De mensen hebben allemaal zitten luisteren en ze zijn steeds meer verbaasd over wat de herbergier vertelt. Het is maar een wonderlijk verhaal, de gewonde man in de herberg brengen en hem daar zo maar achter laten.
‘Is die Samaritaan nog teruggekomen?’ vragen ze. In die vraag hoor je al dat ze het niet geloven.
‘Luister nog maar eens verder,’ zegt de herbergier. Ik heb toen nog wel een maand voor die gewonde man gezorgd, misschien nog wel langer, net zo lang tot hij zelf weer verder kon reizen. Hij had natuurlijk geen geld om dat lange verblijf te betalen want dat was allemaal gestolen. Hij vond dat zelf heel vervelend voor me, maar hij kon echt niets betalen. Hij was heel blij dat ik hem geholpen had maar ik zei dat hij zich over dat betalen geen zorgen hoefde te maken. In mijn gedachten hoorde ik die vreemdeling die er uit zag als een Samaritaan of iemand uit Nazareth nog steeds zeggen: ‘Als ik terugkom, zal ik alles betalen.’
‘Ja, maar is hij dan teruggekomen en heeft hij betaald?’
‘Nee ik heb hem niet meer gezien.’
‘Zie je wel, hij heeft er zich maar makkelijk van af gemaakt, hij heeft je voor de gek gehouden en jij bent voor de kosten opgedraaid. Zo kun je allemaal wel de barmhartige Samaritaan spelen!’
‘Wacht eens’, zegt de herbergier, ‘ik heb ook wel eens gedacht dat hij me voor de gek hield en soms denk ik dat nog wel. Toch heeft het me nooit losgelaten dat hij zo nadrukkelijk zei dat hij zou betalen als hij terugkomt. Ik ben altijd op hem blijven wachten en eerlijk gezegd doe ik dat vandaag nog steeds. Ik zal dat ook blijven doen. Eens komt hij terug, dat blijf ik geloven.’
De mensen die het verhaal hebben gehoord, zijn nog meer verbaasd. Aan hun gezichten kun je zien dat ze er helemaal niets meer van begrijpen. De herbergier kijkt hen nog eens aan. ‘Er blijft één vraag over. Wie was die man, die vreemdeling die de gewonde man bij me heeft gebracht. Iedereen zal later wel hebben gezegd: dat was een Samaritaan, zie je wel dat zo iemand zelfs beter kan zijn dan een priester of een Leviet. Maar toch, bij ons in de herberg, waar de gewonde man weer op krachten kwam, daar is hij pas echt en lang verzorgd.

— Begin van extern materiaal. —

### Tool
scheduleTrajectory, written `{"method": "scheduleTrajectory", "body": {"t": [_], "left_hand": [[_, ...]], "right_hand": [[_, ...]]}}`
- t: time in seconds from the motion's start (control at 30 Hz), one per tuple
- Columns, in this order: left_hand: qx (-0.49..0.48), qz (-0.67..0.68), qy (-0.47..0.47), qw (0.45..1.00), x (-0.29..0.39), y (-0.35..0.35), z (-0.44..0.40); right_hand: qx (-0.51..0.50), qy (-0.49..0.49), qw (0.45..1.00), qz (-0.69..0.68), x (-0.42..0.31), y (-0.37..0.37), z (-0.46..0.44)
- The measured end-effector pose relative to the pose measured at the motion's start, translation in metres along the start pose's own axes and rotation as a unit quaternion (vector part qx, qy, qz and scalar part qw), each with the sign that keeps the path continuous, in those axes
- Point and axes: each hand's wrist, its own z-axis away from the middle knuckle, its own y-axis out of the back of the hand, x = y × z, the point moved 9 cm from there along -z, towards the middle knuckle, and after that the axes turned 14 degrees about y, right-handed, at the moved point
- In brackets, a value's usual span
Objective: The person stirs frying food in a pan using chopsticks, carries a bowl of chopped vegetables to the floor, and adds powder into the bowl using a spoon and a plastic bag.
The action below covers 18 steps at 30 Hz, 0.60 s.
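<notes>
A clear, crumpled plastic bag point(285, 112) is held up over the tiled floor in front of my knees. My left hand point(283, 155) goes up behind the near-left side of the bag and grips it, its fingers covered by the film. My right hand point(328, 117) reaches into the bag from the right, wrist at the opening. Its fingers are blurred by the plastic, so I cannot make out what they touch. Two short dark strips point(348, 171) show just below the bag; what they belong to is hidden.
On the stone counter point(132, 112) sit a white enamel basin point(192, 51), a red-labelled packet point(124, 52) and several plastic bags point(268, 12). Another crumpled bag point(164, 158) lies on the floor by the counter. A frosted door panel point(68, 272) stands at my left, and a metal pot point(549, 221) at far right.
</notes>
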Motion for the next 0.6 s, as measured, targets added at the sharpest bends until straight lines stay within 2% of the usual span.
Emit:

Zo heb ik gedaan wat ik moest doen. Weet je wat ik denk? Die man met die ezel was er alleen om mij en ons allemaal te leren wat ‘barmhartig zijn’ betekent. Daarom heb ik net zo lang voor die man gezorgd tot hij zelf weer verder kon.
‘Ja maar dan nog, hij is toch maar mooi niet teruggekomen.’
‘Nee nog niet’, zegt de herbergier, ‘en toch blijf ik wachten’ Ik hoor hem nog steeds zeggen dat hij zal betalen als hij terugkomt. Ik denk wel eens dat die vreemdeling helemaal geen Samaritaan was, maar dat het Jezus van Nazareth zelf was. Hij was het die die gewonde man op mijn weg zette. Ik heb mogen zorgen zolang het nodig was. Het heeft me best veel gekost, maar dat geld was niet het belangrijkste. Jezus heeft later ook wel eens gezegd: wat je voor de minste hebt gedaan, dat heb je voor mij gedaan. ‘Als ik terugkom’, gaat voor mij over Jezus en hij zal zeker terugkomen.